Presume you're looking to have different OpenSSL configuration files available to the OpenSSL libraries when they initialise within your various Apache instances, passing its location via the OPENSSL_CONF environment variable (though see question below)?

In which case, using the Apache SetEnv directive may be too late. See https://httpd.apache.org/docs/2.4/mod/mod_env.html which says:
    The internal environment variables set by this directive are set after most early request processing directives are run, such as access control and URI-to-filename mapping. If the environment variable you're setting is meant as input into this early phase of processing such as the RewriteRule directive, you should instead set the environment variable with SetEnvIf.

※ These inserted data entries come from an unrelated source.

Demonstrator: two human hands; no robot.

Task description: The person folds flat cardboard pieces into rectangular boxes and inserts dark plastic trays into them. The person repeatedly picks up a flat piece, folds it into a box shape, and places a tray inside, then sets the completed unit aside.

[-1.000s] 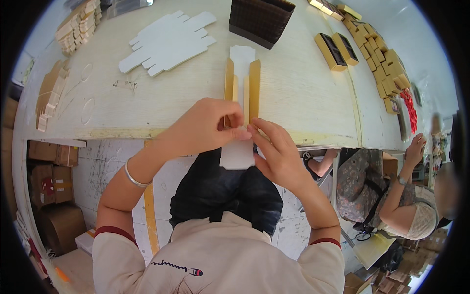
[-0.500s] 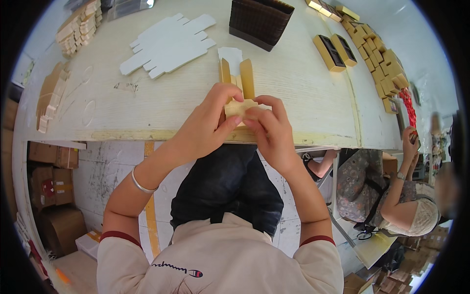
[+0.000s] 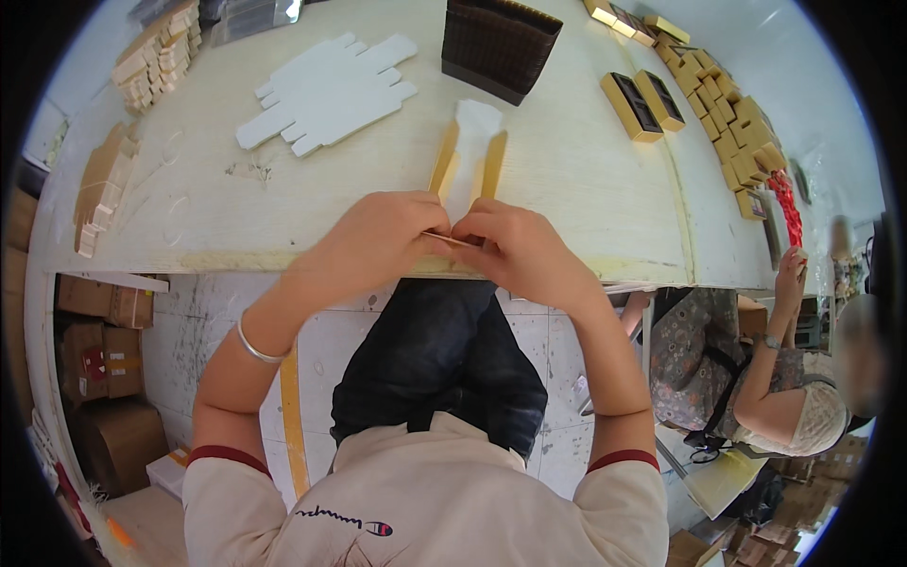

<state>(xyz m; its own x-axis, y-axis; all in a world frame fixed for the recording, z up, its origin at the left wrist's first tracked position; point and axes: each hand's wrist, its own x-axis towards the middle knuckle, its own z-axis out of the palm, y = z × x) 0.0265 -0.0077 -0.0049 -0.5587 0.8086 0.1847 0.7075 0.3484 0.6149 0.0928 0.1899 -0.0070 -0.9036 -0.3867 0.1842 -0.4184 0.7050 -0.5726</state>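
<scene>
A partly folded small cardboard box, gold outside and white inside, lies at the table's front edge with its long sides standing up and its far flap spread. My left hand pinches the left part of its near end, knuckles up. From the other side my right hand grips the same end, fingertips close to the left ones. A thin edge of card shows between them; the rest of that end is hidden under my fingers.
Flat white box blanks lie far left of the box. Dark brown plastic trays stand stacked beyond it. Two gold boxes with dark inserts sit right, before a pile of gold boxes. Another person handles red strips.
My hands have turned knuckles up and drawn closer over the near end, which has folded from a visible pale flap to a thin edge. The box's far end has swung slightly right.
</scene>
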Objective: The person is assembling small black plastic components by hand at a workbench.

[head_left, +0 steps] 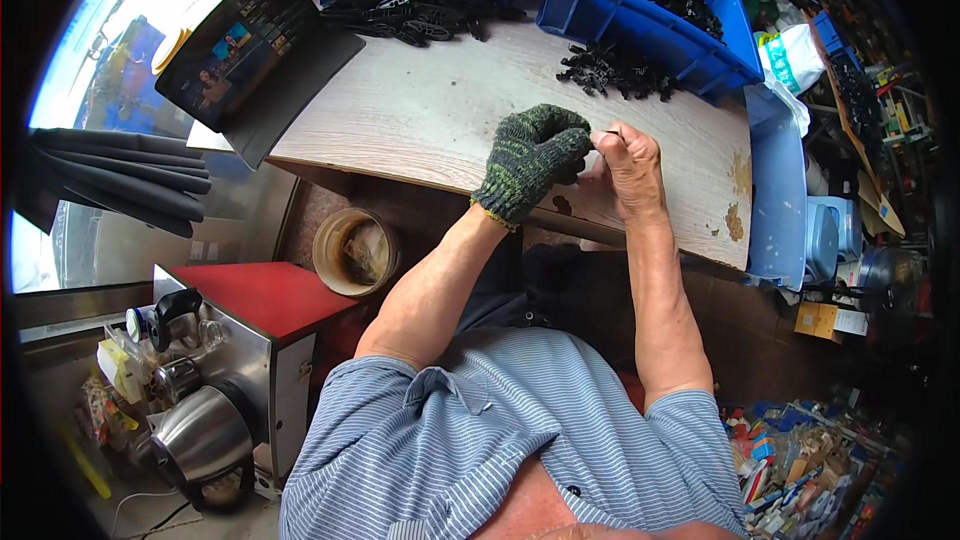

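Centre frame, over the worktop [420, 120]: gloved left hand [530, 158] fingers curled shut, contents hidden. Bare right hand [628, 168] fingers pinch a thin dark pin [611, 133].

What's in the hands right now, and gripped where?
The bare right hand pinches a small thin dark piece at its fingertips, against the gloved left hand. What the piece is, and which part is gripped, cannot be told.
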`<state>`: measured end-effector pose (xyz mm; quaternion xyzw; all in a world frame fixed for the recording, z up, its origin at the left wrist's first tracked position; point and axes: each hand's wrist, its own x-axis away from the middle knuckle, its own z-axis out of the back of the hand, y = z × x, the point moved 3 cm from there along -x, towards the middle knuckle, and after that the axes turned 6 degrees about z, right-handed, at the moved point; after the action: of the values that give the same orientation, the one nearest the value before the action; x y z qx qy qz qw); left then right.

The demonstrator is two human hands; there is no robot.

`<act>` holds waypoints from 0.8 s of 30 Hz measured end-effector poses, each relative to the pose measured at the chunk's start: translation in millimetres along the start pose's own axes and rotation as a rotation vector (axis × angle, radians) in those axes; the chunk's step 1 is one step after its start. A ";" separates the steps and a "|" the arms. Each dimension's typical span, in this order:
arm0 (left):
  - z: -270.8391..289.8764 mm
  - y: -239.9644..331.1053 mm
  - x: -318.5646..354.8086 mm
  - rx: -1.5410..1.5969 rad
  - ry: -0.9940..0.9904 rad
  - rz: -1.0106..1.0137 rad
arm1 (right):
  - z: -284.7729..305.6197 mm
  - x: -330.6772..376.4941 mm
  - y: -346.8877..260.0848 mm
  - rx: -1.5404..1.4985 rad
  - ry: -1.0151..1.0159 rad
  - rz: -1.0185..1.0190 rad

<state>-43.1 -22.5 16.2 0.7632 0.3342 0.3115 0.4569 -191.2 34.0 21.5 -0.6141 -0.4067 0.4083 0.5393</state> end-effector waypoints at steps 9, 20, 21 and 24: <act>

Try the PassEnv directive instead, which says:
    Specifies one or more native system environment variables to make available as internal environment variables, which are available to Apache HTTP Server modules as well as propagated to CGI scripts and SSI pages. Values come from the native OS environment of the shell which invoked the httpd process.
This may still be too late for some SSL handling though, and am intrigued what element of the OpenSSL configuration file you're picking up with each Apache instance, which isn't uniquely definable in the Apache configuration through the various Apache SSL directives https://httpd.apache.org/docs/current/mod/mod_ssl.html

I've only needed OpenSSL configuration files when working with the openssl command, for managing certificates.